Genome-wide-association analyses
To estimate SNP-based heritability for each trait, we ran Bayesian mixture models for each trait independently using the BAYESR software . We selected this method as it has been found to be more accurate in estimating additive genetic variance explained by SNPs than alternative methods (e.g., BSLMM or LMM ). All models included TL and sex as covariates (except when modelling TL explicitly, which included only sex as a factor), and all traits were standardised to a mean of 0 and standard deviation of 1. We also aimed to estimate pairwise genetic correlations between traits using bivariate models in BAYESR. However, none of these models converged, likely owing to the large sample sizes usually required to estimate genetic covariances, and hence are not reported further.
To identify SNPs underlying phenotypic variation, we performed a GWA using a linear mixed effects model approach with the program GEMMA . This program fits models that control for relatedness among samples and/or population stratification, which reduced false positives even with small sample sizes. GEMMA was selected because it implements generalized linear mixed models for traits with non-normal distributions, and therefore robustly handles data on different scales. These models estimate the linear coefficient for the relationship between each SNP in turn and a given trait. P -values for each SNP were calculated using Wald tests. We used a false discovery rate of 5% to correct for multiple testing and a P -value cut off of 10-5 when identifying whether a SNP was putatively associated with trait variance. All models included sex as a fixed factor and length as a covariate, except for the model with total length as a response variable which just fix sex. The number of SNPs used in each model was dependent on the number of individuals available for each trait, because gemma only models SNPs with less than 5% missingness.

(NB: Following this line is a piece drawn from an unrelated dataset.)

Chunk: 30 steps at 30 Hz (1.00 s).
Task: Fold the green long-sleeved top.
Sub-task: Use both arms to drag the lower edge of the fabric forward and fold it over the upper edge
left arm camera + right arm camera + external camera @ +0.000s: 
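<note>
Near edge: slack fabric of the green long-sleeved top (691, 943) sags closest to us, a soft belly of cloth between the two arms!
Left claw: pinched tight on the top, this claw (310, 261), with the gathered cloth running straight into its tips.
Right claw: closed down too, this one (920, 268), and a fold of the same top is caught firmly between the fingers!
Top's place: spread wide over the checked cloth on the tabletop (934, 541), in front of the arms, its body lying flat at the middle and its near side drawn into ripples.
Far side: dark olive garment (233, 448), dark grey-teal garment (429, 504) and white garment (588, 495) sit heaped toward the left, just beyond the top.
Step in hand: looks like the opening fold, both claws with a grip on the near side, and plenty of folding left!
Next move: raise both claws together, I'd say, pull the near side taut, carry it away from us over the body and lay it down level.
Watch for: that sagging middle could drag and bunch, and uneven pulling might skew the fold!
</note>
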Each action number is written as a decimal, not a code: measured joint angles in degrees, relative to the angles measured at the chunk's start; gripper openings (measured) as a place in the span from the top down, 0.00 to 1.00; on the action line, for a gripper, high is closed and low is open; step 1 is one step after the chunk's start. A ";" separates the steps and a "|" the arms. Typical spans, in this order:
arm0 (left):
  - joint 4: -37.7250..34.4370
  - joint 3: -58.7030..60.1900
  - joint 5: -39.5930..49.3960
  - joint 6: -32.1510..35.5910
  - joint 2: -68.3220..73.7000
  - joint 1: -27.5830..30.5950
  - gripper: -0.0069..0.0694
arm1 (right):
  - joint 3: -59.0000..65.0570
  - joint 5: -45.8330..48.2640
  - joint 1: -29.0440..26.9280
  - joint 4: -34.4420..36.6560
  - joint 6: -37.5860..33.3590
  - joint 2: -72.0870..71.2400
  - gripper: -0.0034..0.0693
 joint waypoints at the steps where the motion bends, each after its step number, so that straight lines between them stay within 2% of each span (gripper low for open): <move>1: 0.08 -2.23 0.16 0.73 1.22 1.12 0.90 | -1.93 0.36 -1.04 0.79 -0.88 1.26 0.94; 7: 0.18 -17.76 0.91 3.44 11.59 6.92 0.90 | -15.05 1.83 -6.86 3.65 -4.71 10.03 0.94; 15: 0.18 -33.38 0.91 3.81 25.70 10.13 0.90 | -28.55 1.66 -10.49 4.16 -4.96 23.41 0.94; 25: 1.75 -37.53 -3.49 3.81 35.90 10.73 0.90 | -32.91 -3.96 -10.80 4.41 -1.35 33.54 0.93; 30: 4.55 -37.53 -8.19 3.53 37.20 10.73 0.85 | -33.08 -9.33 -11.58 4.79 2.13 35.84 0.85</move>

We then identified whether there was overlap between regions that were associated with trait variation in our data, and quantitative trait loci (QTLs) previously mapped on the stickleback genome , using LIFTOVER and custom R scripts.
Genome-environment association analyses
We investigated gene-environment associations using latent-factor mixed models (LFMM) in the R package LEA , which models loci against environmental variables while controlling for unobserved latent variables (i.e. spatial structure or autocorrelation). Models were run for 100 000 iterations, with 10 000 burn‐in cycles and 5 replicates. z‐scores were combined from five runs, and we used adjustedP ‐values using the genomic control method (a recalibration procedure which decreases the false discovery rate ). Following guidance of , the resulting P ‐values for the outlier tests were adjusted for multiple testing to Q‐values using the false‐discovery rate method as implemented in the “qvalue” 2.6.0 package. A Q-value for SNPs of < 0.05 was considered significant (i.e. a “candidate SNP”). We compared DIC of models that included one ecological variable at the time to try to identify which ecological variable best predicted the genomic data. To identify whether gene-environment associations were linked to phenotypic variation, we then investigated whether any of the candidate SNPs identified in any of the LFMM analyses were linked (within 5kb) to SNPs identified in GWA analyses.

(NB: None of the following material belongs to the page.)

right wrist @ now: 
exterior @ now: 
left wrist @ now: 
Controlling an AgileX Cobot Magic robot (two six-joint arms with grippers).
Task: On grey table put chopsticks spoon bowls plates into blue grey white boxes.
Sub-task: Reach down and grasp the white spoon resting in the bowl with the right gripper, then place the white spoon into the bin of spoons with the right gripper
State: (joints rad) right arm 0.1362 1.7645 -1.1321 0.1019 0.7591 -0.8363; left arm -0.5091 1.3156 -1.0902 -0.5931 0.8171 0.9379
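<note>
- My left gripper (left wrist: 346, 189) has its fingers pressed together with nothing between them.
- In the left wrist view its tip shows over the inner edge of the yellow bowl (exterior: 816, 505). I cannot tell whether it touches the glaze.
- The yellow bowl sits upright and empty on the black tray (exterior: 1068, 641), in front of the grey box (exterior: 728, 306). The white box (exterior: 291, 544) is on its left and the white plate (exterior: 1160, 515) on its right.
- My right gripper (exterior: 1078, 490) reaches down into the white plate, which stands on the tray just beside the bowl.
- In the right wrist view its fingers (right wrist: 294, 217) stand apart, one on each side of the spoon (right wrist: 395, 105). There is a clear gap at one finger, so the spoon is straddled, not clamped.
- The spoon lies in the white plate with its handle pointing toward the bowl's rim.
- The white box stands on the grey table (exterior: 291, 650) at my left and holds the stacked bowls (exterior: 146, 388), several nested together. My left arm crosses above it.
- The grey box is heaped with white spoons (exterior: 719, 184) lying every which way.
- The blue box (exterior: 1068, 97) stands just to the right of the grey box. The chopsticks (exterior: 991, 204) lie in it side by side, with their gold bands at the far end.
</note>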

To explore the molecular function of genomic regions that showed signatures of selection, we first analysed candidate genes for enrichment of molecular functions. To do this, we identified genes that the candidate SNPs were within 5kb of and compared these candidate genes with the reference set of 20 805 genes across the stickleback genome (‘gene universe’). Gene ontology (GO) information was obtained from the stickleback reference genome on ENSEMBL using the R package BIOMART , and functional enrichment was investigated using the package TOPGO 2.42 and the Fisher’s exact test (at P < 0.01). To reduce false positives, we pruned the GO hierarchy by requiring that each GO term had at least 10 annotated genes in our reference list (“nodeSize = 10”). Secondly, physical overlap on the genome between candidate SNPs identified in environment-association analyses and GWA SNPs indicate regions of the genome under selection. For regions of the genome containing both environmentally associated candidate SNPs and GWAs SNPs, we identified (1) the genes in this region (within 5kb), (2) whether haplotypes on that gene in our dataset are predicted to cause variation in protein translation, and (3) the function of the gene. We used the program “snpEff” to detect whether SNPs fall on coding regions changing amino acid sequence.